▸ **About this exercise**: Every line below from the one containing "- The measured" through the one containing "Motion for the" must be transcribed exactly. Omit all lines outside that stretch.

▸ **Data excerpt**:
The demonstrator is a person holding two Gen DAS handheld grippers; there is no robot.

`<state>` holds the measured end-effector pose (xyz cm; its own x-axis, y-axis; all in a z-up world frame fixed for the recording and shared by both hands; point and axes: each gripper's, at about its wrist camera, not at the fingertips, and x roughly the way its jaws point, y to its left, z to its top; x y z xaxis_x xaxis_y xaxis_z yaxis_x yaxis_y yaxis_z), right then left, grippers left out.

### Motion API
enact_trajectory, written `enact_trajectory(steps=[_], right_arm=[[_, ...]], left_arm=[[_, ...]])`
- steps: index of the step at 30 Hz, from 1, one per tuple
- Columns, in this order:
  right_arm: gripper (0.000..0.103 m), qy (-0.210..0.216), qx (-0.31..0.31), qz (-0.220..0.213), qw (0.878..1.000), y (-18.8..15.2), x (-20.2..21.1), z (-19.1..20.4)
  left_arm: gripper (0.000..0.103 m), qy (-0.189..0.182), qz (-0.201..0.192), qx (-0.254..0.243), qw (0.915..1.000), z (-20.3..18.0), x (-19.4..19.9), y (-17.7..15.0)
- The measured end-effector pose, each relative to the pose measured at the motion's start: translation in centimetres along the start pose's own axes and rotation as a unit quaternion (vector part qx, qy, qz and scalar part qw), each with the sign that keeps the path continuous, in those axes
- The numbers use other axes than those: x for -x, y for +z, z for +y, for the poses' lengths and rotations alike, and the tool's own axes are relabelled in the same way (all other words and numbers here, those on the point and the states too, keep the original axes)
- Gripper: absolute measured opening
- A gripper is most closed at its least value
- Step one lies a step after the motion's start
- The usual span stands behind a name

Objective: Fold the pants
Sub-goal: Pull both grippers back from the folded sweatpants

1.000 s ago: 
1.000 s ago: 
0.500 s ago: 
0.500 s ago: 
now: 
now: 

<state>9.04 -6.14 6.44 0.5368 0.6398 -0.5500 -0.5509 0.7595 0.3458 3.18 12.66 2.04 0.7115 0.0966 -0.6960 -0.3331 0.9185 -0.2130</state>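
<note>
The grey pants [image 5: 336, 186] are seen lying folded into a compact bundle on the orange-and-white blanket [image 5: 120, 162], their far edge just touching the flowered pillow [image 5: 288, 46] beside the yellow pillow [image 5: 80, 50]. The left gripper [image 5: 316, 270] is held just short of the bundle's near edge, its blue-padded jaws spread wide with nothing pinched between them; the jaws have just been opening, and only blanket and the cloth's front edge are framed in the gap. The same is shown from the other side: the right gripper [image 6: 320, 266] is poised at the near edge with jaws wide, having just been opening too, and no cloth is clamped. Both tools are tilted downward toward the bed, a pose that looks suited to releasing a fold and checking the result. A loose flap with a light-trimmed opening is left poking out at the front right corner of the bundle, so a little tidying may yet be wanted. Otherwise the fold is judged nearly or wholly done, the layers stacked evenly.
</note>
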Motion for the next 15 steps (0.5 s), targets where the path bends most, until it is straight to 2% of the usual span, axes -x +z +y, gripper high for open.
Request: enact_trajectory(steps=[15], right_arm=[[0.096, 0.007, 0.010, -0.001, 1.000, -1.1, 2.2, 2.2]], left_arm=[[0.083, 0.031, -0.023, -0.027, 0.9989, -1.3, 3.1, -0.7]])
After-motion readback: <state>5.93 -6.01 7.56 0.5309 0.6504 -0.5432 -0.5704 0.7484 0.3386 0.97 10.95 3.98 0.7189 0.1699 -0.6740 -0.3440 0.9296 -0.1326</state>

▸ **Answer section**:
- The measured end-effector pose, each relative to the pose measured at the motion's start: translation in centimetres along the start pose's own axes and rotation as a unit quaternion (vector part qx, qy, qz and scalar part qw), each with the sign that keeps the path continuous, in those axes
- The numbers use other axes than those: x for -x, y for +z, z for +y, for the poses' lengths and rotations alike, and the tool's own axes are relabelled in the same way (all other words and numbers here, those on the point and the states too, keep the original axes)
- Gripper: absolute measured opening
- A gripper is most closed at its least value
- Step one lies a step after the motion's start
- The usual span stands behind a name

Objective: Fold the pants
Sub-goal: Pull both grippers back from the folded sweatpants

1.000 s ago: 
1.000 s ago: 
0.500 s ago: 
0.500 s ago: 
now: 
now: 

<state>9.04 -6.14 6.44 0.5368 0.6398 -0.5500 -0.5509 0.7595 0.3458 3.18 12.66 2.04 0.7115 0.0966 -0.6960 -0.3331 0.9185 -0.2130</state>
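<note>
The grey pants [image 5: 336, 186] are seen lying folded into a compact bundle on the orange-and-white blanket [image 5: 120, 162], their far edge just touching the flowered pillow [image 5: 288, 46] beside the yellow pillow [image 5: 80, 50]. The left gripper [image 5: 316, 270] is held just short of the bundle's near edge, its blue-padded jaws spread wide with nothing pinched between them; the jaws have just been opening, and only blanket and the cloth's front edge are framed in the gap. The same is shown from the other side: the right gripper [image 6: 320, 266] is poised at the near edge with jaws wide, having just been opening too, and no cloth is clamped. Both tools are tilted downward toward the bed, a pose that looks suited to releasing a fold and checking the result. A loose flap with a light-trimmed opening is left poking out at the front right corner of the bundle, so a little tidying may yet be wanted. Otherwise the fold is judged nearly or wholly done, the layers stacked evenly.
</note>
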Motion for the next 15 steps (0.5 s), targets where the path bends most, until it is straight to 2% of the usual span, axes -x +z +y, gripper high for open.

That is the complete answer to the exercise.